A 41-year-old woman initially sought medical advice for weight loss of 39 kg within 12 weeks together with polydipsia, polyuria and marked asthenia. Her blood glucose level reached 25 mmol/l and HbA1c was 14.3%. Serum anti-glutamic acid decarboxylase (GAD) antibodies were very high (2,000 U/l, normal <10 U/l) indicating type 1 diabetes mellitus. With insulin therapy, her symptoms quickly improved, with HbA1c levels returning to 5.2% within 2 weeks. After 1 month of treatment she suddenly developed onset of burning pain associated with deep aching pain over the four extremities and trunk with predominantly lower limb involvement. Pain intensity was reported between 8 and 10 on a visual analogue scale and its severity caused insomnia. There was some improvement in warm temperatures but worsening with contact or touch. On neurological examination, the patient had dry skin on palms and soles, Achilles reflexes were absent and all other tendon reflexes were normally evoked. Blood pressures were normal without orthostatic changes. ENMG showed absent sural nerve action potentials bilaterally, but nerve conduction parameters were otherwise normal in lower and upper extremities. The sural nerve cutaneous silent period was delayed and shortened, but RR interval variability and sympathetic skin responses recorded from palms and soles were normal. Intraepidermal nerve fibre density (IENFd) values from thigh and leg skin biopsies were 11.2 IENF/mm on the thigh (normal 20.4 ± 6.9) and 5.8 IENF/mm on the leg (normal 11.7 ± 4.1) (fig. 1 A and B). A superficial peroneal nerve biopsy was performed and showed loss of large myelinated fibres as well as unmyelinated fibres, and signs of microangiopathy (fig. 1C and D). She was given pregabalin (150 mg/d) together with amitryptiline (75 mg/d) and showed progressive improvement within the next 6 weeks, accompanied by an 8 kg gain in weight. One year after onset of APDN the patient was almost asymptomatic with normal HbA1c.

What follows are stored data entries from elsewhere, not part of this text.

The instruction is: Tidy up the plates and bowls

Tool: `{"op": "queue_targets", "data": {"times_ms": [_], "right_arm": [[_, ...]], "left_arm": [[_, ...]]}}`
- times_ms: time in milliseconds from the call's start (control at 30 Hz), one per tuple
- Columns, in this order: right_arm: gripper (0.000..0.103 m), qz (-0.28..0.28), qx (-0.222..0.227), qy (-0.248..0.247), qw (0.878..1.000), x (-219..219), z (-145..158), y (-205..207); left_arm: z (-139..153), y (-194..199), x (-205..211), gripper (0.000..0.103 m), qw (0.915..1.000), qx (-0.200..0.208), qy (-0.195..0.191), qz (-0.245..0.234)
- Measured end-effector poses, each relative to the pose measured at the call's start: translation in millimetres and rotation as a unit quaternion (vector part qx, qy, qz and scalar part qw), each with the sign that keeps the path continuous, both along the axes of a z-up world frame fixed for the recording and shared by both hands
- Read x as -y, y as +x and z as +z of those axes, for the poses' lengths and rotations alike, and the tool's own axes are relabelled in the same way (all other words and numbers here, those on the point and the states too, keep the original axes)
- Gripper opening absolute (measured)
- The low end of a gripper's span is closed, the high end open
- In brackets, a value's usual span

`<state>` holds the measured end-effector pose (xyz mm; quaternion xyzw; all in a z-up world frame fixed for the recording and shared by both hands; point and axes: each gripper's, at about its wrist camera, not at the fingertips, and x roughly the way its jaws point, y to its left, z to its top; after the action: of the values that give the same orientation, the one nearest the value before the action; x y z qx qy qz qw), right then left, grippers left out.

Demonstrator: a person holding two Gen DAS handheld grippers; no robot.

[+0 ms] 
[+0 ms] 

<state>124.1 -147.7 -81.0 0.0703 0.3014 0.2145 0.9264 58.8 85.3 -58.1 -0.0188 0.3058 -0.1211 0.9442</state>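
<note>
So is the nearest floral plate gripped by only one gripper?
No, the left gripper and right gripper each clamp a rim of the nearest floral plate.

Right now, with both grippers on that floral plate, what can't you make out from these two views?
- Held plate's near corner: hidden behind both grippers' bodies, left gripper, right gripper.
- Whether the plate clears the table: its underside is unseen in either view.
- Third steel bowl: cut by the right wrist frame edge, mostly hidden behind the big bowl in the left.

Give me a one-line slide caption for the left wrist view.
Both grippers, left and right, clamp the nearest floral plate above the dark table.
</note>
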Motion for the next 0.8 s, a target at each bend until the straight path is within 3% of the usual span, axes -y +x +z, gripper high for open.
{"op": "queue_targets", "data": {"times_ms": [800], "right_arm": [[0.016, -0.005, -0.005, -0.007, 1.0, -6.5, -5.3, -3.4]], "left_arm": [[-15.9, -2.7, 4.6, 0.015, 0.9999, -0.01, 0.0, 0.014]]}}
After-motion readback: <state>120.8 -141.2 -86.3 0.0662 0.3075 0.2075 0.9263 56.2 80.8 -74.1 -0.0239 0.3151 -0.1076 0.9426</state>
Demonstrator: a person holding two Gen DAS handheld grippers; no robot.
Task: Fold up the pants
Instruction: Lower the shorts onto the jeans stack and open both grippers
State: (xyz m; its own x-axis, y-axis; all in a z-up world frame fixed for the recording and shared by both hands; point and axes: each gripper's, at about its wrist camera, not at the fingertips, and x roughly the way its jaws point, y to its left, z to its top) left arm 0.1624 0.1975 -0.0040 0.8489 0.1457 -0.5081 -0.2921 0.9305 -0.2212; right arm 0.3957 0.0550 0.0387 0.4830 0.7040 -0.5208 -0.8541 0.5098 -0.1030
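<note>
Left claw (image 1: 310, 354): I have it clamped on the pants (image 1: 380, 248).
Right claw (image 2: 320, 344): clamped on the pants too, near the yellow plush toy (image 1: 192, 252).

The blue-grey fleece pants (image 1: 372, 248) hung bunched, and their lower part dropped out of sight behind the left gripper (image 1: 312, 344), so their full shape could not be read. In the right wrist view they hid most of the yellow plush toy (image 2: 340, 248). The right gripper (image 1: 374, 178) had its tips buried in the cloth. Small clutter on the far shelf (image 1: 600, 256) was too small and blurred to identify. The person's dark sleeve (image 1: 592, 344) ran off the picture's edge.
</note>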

We report four cases of APDN identified in specialised neuromuscular units over a 5-year period. Although the design of our study does not allow accurate epidemiological data to be calculated, because of the absence of systematic screening for APDN and possible selection biases (more diabetic patients may be referred to our units for investigation, so that their proportion in our units may be above the prevalence of diabetes in general population), it can be inferred from this number that the incidence of APDN is probably below 1 in 1,000 diabetic patients, which suggests that this condition may be very rare. However, a recent retrospective study using a systematic approach indicates that APDN incidence may by greatly underestimated, as it was observed in as many as 10.9% of patients examined for diabetic neuropathy . All four patients presented with signs associated with TIN: sudden onset of neuropathic pain and rapid drop of HbA1c values from more than 10.0% to less than 7.0% following insulin or oral antidiabetic treatment, abnormal nerve conduction studies in three patients showing features usually described for DSP  and resolution of symptoms within 14 months. Severity of TIN is associated with the magnitude of the change of HbA1c and the estimated time to correct HbA1c. We did a short survey of existing publications on the topic of TIN/APDN. Overall, reports of TIN have been predominantly small observational case studies with variable follow-up [4–6, 8–14, 17–27]. Interestingly cases 1 and 4 developed APDN soon after newly diagnosed and treated diabetes type 1 as reported in few cases [7, 13]. Indeed, duration of diabetes is not a predictive factor of developing APDN in diabetic type 1 patients, in contrast to peripheral diabetic neuropathy, screening for which is recommended only within the first 5 years after diagnosis . The neuropathic pain has an acute onset, appearing within 8 weeks of glycaemic change in contrast to the more insidious onset of the distal sensory-motor polyneuropathy .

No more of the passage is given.